Start of Block
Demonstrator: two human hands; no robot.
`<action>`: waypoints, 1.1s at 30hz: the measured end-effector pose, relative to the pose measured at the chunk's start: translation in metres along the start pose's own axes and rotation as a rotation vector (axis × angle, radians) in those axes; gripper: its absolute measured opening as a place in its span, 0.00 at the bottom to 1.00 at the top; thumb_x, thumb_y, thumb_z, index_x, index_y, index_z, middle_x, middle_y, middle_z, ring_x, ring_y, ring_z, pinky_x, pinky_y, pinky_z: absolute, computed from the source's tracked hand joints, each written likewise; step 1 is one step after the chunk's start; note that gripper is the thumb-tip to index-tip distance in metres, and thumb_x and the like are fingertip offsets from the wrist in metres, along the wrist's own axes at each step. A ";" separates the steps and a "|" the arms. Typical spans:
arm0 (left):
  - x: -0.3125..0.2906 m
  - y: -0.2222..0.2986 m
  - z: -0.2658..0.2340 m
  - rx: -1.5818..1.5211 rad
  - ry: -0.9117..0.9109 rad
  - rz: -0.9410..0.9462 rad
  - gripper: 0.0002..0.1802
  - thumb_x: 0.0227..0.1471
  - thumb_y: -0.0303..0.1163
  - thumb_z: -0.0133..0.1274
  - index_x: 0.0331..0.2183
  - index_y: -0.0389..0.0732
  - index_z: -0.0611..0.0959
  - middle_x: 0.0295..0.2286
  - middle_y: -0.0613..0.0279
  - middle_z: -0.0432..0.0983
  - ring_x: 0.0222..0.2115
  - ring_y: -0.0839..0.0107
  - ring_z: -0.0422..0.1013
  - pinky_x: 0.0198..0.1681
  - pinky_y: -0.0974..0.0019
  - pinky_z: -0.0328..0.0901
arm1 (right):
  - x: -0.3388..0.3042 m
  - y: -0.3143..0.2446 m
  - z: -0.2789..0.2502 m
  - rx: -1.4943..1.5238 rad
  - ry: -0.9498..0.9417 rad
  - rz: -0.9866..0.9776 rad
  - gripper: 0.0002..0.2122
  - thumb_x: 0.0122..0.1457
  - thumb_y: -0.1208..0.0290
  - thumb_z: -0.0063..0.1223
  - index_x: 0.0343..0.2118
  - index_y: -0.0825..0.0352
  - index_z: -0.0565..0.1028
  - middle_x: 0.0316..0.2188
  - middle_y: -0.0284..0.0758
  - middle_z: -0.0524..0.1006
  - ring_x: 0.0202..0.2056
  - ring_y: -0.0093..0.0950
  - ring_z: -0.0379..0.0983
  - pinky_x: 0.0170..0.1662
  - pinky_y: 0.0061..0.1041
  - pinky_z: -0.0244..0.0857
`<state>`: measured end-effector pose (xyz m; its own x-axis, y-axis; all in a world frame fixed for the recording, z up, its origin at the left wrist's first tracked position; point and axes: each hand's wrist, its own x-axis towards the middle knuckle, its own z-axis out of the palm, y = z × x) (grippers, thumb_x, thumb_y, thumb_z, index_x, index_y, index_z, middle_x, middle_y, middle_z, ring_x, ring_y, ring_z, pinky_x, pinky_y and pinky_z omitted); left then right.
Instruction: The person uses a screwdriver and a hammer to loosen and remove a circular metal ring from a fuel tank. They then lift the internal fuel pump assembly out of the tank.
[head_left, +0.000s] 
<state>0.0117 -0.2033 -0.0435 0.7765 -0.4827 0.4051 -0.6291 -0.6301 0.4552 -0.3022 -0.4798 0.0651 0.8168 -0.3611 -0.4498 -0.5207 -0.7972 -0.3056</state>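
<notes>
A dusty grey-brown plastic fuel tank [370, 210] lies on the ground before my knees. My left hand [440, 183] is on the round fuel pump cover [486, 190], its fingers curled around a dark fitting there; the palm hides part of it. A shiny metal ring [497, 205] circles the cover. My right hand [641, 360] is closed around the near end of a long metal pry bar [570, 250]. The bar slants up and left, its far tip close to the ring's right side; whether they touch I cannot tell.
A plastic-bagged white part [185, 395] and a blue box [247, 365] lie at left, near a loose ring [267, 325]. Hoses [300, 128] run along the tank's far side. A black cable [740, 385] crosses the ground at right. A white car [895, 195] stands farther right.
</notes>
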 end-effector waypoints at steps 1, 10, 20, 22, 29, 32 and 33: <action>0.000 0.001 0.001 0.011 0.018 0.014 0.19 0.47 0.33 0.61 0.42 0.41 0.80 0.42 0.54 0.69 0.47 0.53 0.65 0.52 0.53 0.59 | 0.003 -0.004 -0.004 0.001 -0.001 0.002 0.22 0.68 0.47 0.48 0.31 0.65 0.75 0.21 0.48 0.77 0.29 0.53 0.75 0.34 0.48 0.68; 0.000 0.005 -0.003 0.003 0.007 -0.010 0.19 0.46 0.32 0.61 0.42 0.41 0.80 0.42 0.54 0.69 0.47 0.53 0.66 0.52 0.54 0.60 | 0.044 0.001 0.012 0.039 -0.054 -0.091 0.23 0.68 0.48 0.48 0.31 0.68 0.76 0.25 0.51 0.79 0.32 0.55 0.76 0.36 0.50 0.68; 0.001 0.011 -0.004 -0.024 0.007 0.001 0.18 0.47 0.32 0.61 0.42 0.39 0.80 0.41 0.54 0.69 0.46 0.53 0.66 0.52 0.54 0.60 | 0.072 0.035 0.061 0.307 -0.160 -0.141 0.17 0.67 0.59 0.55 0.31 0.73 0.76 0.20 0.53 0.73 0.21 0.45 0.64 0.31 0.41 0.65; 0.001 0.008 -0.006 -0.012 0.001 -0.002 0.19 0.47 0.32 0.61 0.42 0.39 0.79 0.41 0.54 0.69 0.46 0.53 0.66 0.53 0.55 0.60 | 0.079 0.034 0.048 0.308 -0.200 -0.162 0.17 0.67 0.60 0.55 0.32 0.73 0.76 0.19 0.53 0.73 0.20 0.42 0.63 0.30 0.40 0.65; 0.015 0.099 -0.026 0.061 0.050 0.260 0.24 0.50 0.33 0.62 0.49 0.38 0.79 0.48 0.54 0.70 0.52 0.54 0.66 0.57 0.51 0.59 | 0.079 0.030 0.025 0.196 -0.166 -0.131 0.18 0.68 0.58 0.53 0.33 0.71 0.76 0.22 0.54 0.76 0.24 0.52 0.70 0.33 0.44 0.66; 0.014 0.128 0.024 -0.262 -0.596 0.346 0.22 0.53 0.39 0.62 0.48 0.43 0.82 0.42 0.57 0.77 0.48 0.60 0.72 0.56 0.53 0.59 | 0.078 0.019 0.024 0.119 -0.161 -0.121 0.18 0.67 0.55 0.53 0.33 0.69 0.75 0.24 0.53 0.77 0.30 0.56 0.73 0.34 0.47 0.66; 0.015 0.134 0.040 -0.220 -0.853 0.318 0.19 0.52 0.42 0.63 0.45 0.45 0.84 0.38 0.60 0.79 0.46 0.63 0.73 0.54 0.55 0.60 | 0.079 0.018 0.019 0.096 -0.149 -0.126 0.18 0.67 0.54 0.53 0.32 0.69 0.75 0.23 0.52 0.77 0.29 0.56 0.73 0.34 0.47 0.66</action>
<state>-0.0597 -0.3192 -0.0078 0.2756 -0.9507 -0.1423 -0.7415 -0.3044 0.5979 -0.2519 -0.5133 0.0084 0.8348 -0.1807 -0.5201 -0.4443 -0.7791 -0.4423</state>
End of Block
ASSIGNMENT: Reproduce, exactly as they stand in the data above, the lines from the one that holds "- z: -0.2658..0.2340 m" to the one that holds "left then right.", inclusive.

THE COMPLETED TASK:
  - z: -0.2658..0.2340 m
  - rx: -1.5818..1.5211 rad
  - ry: -0.9117..0.9109 rad
  - rz: -0.9410..0.9462 rad
  - gripper: 0.0002..0.1802
  - thumb_x: 0.0227..0.1471
  - thumb_y: -0.0303..0.1163
  - thumb_z: -0.0133..0.1274
  - index_x: 0.0331..0.2183
  - index_y: -0.0389..0.0732
  - index_z: -0.0611..0.0959
  - middle_x: 0.0295..0.2286
  - middle_y: -0.0613..0.0279
  - middle_z: -0.0432..0.0983
  - ring_x: 0.0222..0.2115
  - ring_y: -0.0839..0.0107
  - ring_z: -0.0422..0.1013
  - pinky_x: 0.0198..0.1681
  - pinky_y: -0.0974..0.0019
  - pinky_z: -0.0328..0.0901
arm1 (right):
  - x: -0.3388..0.3042 m
  - y: -0.3143..0.2446 m
  - z: -0.2789..0.2502 m
  - rx: -1.4943..1.5238 rad
  - ry: -0.9498..0.9417 rad
  - rz: -0.9866..0.9776 rad
  - gripper: 0.0002..0.2122
  - thumb_x: 0.0122..0.1457
  - thumb_y: -0.1208..0.0290
  - thumb_z: -0.0063..0.1223
  - index_x: 0.0343..0.2118
  - index_y: -0.0825..0.0352
  - index_z: -0.0565..0.1028
  - middle_x: 0.0316..0.2188
  - middle_y: -0.0284..0.0758
  - middle_z: -0.0524..0.1006
  - ring_x: 0.0202..0.2056
  - ring_y: -0.0093..0.0950
  - ring_z: -0.0379..0.0983
  - pinky_x: 0.0170..0.1662
  - pinky_y: 0.0061..0.1041
  - pinky_z: -0.0244..0.0857
`<state>`: measured end-effector pose (xyz m; its own x-axis, y-axis; all in a world frame fixed for the recording, z up, its origin at the left wrist's first tracked position; point and axes: each hand's wrist, its own x-axis towards the middle knuckle, its own z-axis out of the palm, y = z × x) (grippers, thumb_x, thumb_y, thumb_z, index_x, index_y, index_z, middle_x, middle_y, middle_z, ring_x, ring_y, ring_z, pinky_x, pinky_y and pinky_z omitted); left then right.

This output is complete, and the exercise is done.